WHAT IS EXPECTED
Nothing but the lines from the start of the records below through the line that has "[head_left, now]" should appear, each exactly as given.

[Records contained in a dataset]

%%

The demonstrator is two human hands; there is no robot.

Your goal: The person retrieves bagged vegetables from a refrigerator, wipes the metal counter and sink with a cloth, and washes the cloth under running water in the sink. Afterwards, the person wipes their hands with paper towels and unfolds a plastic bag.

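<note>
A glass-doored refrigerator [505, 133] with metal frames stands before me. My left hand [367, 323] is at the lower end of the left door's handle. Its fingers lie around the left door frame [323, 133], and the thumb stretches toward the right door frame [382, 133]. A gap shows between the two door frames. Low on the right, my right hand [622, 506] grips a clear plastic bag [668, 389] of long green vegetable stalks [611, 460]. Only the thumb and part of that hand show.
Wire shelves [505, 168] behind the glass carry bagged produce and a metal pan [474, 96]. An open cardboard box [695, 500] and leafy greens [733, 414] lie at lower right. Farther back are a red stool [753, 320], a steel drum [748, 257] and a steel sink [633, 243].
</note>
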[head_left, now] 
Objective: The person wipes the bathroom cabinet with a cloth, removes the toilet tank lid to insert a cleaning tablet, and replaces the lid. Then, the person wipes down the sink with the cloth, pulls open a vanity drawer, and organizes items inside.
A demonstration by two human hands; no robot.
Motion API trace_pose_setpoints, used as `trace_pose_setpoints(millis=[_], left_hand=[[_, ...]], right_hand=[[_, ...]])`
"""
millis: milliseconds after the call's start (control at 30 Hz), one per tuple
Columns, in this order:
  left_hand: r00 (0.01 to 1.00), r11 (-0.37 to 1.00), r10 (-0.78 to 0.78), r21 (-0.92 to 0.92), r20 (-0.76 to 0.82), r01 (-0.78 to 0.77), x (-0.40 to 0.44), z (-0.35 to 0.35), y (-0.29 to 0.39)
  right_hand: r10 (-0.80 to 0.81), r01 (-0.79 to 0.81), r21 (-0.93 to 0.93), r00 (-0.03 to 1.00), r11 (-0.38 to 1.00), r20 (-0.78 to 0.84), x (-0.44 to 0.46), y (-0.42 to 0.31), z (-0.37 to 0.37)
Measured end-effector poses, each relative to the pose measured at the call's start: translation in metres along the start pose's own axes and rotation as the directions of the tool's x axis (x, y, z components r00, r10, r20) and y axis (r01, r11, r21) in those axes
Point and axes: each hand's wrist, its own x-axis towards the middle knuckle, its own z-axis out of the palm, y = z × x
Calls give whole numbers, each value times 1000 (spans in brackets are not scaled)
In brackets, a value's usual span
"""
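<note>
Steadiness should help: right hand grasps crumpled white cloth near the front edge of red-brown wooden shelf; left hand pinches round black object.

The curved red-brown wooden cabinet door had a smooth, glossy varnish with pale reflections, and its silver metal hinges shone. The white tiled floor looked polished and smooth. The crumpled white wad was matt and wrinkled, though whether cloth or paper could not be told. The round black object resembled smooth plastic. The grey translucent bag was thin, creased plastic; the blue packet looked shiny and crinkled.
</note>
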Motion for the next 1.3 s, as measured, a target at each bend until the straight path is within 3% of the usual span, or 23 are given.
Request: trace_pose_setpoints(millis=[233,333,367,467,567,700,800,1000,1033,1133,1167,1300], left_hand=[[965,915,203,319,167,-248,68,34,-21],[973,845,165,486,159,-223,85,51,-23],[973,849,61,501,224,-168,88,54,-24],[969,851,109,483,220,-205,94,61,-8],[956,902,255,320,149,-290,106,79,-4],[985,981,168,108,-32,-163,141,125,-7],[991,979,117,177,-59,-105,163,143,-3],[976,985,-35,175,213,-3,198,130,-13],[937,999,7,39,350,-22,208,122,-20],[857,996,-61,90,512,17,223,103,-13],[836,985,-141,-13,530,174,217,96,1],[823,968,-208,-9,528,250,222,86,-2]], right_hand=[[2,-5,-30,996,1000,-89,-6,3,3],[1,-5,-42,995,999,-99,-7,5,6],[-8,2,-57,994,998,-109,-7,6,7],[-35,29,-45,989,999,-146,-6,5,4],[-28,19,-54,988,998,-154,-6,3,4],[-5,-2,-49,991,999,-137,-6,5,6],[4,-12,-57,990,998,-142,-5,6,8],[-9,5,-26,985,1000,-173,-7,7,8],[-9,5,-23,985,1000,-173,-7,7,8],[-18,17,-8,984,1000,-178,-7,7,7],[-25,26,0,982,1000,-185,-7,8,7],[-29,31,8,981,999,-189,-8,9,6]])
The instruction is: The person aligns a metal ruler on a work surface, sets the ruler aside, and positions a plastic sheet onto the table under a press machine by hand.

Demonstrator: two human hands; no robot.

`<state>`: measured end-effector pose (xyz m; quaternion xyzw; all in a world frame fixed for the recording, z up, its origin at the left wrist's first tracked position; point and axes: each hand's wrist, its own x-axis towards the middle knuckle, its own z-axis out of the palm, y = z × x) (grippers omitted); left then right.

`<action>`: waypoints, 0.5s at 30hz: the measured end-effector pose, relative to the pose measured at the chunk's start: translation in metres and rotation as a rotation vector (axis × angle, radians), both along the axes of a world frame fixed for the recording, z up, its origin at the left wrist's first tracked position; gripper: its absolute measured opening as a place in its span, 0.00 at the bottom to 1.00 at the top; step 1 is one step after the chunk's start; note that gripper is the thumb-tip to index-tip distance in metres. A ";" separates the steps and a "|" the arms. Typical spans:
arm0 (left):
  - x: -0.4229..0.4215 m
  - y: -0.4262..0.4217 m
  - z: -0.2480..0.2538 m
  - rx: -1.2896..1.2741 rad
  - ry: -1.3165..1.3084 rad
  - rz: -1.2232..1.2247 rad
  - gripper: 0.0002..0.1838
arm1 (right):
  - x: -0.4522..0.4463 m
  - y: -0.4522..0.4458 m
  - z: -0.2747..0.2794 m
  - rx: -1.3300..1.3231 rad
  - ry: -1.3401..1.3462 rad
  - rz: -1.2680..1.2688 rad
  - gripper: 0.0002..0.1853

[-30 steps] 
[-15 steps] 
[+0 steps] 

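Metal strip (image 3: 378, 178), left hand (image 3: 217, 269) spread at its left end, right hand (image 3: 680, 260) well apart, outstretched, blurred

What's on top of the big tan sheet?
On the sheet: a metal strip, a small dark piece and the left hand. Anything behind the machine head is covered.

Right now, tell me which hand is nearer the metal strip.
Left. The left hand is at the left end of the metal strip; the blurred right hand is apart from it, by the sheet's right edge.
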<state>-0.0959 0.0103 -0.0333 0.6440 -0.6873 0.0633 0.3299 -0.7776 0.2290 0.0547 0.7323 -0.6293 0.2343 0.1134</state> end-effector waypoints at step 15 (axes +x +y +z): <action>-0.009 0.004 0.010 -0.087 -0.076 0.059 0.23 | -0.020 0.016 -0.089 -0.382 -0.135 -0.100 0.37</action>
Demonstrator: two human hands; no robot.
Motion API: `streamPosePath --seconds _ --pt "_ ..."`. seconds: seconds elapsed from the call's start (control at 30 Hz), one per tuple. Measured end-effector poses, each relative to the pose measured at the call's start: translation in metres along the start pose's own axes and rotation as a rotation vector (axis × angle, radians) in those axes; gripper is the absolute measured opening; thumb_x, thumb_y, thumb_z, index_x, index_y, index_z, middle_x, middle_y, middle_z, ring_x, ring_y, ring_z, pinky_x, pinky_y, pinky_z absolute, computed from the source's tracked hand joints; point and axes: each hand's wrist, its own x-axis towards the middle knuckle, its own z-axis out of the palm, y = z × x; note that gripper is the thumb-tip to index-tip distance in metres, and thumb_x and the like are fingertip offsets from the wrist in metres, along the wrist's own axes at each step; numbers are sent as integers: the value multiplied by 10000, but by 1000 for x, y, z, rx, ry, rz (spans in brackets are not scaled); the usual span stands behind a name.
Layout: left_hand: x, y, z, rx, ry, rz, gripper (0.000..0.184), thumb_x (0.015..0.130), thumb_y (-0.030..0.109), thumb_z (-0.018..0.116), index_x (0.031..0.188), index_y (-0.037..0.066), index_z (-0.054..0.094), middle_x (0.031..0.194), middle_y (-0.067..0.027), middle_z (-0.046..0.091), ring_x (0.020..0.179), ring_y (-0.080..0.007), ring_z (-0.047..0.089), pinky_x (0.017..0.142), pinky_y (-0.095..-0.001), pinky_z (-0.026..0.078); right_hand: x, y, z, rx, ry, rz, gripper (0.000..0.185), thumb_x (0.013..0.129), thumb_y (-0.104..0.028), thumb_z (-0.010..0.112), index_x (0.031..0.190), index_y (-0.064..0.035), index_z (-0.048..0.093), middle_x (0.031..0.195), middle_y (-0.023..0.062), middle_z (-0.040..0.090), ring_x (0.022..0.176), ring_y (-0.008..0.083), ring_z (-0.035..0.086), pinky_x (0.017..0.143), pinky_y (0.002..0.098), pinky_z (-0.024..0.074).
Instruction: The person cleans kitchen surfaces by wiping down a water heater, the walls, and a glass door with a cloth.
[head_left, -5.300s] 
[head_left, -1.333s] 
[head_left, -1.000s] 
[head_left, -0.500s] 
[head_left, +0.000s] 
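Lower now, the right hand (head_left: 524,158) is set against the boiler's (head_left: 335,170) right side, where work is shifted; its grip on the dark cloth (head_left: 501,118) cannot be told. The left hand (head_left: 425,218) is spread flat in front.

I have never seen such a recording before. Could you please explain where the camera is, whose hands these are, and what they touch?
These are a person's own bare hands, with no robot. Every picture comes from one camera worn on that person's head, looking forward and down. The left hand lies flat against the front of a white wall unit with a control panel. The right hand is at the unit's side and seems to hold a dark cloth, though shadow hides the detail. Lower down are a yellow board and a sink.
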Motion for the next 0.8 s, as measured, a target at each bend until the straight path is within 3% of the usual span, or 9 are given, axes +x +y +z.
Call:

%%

THE ANSWER
The demonstrator is two human hands; there is no robot.

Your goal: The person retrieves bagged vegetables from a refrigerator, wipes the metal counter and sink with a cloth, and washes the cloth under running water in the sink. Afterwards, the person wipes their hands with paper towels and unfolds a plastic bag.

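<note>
A glass-doored refrigerator [505, 133] with metal frames stands before me. My left hand [367, 323] is at the lower end of the left door's handle. Its fingers lie around the left door frame [323, 133], and the thumb stretches toward the right door frame [382, 133]. A gap shows between the two door frames. Low on the right, my right hand [622, 506] grips a clear plastic bag [668, 389] of long green vegetable stalks [611, 460]. Only the thumb and part of that hand show.
Wire shelves [505, 168] behind the glass carry bagged produce and a metal pan [474, 96]. An open cardboard box [695, 500] and leafy greens [733, 414] lie at lower right. Farther back are a red stool [753, 320], a steel drum [748, 257] and a steel sink [633, 243].
</note>
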[head_left, now] 

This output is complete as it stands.